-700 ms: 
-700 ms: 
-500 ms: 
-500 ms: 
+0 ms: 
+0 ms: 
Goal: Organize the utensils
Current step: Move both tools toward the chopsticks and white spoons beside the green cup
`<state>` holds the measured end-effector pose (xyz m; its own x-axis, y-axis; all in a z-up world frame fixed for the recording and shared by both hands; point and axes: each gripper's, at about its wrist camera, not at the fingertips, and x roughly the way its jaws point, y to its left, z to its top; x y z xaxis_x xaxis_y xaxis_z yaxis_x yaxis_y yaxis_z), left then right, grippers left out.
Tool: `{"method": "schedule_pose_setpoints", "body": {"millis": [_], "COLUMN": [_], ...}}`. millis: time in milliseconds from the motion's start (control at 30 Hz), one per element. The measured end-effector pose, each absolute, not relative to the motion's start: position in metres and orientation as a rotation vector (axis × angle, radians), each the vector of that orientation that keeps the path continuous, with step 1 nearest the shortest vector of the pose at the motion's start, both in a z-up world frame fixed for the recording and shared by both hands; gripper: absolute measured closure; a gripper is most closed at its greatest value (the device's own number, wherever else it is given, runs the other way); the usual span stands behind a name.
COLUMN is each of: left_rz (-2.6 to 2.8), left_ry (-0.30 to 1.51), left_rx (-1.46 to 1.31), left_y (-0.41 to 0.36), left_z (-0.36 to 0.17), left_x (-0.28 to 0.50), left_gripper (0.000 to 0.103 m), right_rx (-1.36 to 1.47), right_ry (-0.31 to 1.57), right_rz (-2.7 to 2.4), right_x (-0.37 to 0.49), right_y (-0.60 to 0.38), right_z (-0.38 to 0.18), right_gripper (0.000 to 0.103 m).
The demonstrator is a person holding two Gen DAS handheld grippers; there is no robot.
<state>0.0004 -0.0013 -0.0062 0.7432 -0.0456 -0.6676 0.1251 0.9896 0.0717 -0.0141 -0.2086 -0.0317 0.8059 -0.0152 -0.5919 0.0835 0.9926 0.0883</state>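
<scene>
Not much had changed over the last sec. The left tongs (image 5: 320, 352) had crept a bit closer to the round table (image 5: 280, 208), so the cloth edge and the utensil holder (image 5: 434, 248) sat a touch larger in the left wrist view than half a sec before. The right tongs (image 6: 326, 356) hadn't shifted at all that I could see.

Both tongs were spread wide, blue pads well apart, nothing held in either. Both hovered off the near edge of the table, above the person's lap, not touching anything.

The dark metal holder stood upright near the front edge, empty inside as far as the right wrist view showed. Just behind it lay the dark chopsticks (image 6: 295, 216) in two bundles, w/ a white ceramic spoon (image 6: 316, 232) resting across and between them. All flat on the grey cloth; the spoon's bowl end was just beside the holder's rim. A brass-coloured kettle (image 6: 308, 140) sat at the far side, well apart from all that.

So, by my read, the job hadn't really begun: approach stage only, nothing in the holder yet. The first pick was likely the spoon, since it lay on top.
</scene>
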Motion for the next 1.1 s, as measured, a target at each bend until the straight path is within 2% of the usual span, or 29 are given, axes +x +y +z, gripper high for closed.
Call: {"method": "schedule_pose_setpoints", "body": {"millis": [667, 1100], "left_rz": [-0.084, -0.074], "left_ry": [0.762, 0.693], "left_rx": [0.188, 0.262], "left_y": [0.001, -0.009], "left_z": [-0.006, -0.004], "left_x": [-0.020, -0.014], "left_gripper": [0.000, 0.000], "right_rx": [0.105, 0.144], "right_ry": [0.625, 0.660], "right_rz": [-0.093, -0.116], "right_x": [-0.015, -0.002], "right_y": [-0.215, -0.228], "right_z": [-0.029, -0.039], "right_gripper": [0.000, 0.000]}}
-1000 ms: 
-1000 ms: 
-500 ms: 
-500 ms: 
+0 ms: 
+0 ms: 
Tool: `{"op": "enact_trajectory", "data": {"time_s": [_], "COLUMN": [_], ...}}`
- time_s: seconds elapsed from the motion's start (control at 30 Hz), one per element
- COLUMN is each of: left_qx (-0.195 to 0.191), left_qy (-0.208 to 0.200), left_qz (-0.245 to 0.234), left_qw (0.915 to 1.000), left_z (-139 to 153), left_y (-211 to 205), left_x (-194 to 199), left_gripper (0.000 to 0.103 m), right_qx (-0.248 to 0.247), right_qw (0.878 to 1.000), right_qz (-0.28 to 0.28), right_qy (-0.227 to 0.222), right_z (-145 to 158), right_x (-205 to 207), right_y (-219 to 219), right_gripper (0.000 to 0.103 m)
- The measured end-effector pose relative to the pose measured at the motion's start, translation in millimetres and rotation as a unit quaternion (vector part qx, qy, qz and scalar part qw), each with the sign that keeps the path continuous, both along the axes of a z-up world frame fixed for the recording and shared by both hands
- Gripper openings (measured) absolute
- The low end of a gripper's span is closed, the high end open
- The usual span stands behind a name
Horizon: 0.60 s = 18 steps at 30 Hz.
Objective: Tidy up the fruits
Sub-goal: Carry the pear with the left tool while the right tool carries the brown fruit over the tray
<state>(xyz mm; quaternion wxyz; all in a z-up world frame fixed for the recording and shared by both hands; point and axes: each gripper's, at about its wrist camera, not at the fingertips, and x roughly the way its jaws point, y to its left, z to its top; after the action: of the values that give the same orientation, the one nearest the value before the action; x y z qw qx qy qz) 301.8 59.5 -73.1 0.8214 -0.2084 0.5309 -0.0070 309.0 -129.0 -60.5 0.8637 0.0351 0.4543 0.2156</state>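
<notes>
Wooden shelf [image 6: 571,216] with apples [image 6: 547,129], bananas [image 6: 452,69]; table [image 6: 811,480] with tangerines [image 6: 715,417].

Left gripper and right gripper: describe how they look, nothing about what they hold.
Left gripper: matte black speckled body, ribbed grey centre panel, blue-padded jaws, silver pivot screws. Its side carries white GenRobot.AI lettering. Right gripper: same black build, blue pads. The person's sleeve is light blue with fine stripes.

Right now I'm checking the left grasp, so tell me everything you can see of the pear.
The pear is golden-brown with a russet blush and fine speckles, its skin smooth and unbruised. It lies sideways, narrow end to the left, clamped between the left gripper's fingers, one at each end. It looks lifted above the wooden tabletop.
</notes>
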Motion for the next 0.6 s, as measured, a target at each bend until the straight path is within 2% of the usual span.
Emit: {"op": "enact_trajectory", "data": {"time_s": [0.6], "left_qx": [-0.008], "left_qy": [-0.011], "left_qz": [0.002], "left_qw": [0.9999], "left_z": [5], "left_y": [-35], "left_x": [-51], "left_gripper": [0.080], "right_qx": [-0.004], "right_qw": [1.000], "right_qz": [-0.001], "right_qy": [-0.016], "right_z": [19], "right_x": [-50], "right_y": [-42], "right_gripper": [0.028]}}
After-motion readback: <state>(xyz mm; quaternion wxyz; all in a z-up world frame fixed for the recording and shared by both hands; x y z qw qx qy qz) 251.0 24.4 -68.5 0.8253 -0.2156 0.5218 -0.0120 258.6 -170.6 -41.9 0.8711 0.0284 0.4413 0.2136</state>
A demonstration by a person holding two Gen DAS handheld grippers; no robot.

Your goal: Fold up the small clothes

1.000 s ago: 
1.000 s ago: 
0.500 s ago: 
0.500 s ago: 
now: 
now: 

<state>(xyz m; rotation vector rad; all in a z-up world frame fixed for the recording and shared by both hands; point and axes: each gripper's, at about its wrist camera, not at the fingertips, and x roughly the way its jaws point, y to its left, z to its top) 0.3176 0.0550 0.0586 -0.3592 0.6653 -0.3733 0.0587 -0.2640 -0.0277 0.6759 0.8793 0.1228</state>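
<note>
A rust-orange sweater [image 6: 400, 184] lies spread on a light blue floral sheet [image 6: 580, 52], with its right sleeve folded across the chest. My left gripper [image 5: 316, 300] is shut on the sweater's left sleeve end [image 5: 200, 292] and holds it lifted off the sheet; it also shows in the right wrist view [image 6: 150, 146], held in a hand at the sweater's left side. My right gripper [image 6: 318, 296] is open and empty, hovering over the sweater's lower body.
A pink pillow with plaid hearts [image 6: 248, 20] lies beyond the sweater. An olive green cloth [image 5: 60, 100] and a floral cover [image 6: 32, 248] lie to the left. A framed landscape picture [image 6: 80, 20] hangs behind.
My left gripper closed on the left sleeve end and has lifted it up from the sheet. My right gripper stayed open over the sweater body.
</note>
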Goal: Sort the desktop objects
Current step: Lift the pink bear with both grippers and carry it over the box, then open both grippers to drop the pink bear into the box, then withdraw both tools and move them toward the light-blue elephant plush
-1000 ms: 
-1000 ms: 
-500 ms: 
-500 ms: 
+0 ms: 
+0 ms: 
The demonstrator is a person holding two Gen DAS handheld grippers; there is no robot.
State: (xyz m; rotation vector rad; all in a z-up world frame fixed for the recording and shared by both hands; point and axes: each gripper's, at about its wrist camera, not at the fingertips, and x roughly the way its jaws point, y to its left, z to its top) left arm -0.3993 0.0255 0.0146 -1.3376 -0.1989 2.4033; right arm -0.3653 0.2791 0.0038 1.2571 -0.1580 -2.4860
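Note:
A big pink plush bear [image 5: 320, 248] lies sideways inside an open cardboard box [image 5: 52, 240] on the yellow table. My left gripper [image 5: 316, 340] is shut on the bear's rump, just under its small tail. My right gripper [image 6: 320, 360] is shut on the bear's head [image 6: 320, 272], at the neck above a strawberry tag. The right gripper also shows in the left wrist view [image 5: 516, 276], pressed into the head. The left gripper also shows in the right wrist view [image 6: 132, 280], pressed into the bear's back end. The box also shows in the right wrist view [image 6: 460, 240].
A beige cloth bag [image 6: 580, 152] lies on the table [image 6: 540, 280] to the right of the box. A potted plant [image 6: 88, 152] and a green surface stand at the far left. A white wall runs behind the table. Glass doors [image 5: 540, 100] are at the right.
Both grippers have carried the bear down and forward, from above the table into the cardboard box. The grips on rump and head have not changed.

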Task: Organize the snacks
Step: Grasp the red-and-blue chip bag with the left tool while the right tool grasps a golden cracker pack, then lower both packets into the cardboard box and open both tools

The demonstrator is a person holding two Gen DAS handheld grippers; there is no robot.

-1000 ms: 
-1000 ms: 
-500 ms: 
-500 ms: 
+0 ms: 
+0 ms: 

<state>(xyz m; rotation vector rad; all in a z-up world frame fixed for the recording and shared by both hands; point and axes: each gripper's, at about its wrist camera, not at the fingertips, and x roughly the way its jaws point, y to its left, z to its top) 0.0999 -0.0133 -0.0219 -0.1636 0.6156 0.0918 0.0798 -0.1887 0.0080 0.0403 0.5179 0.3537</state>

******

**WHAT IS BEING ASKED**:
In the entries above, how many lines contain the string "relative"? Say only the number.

**RESULT**:
2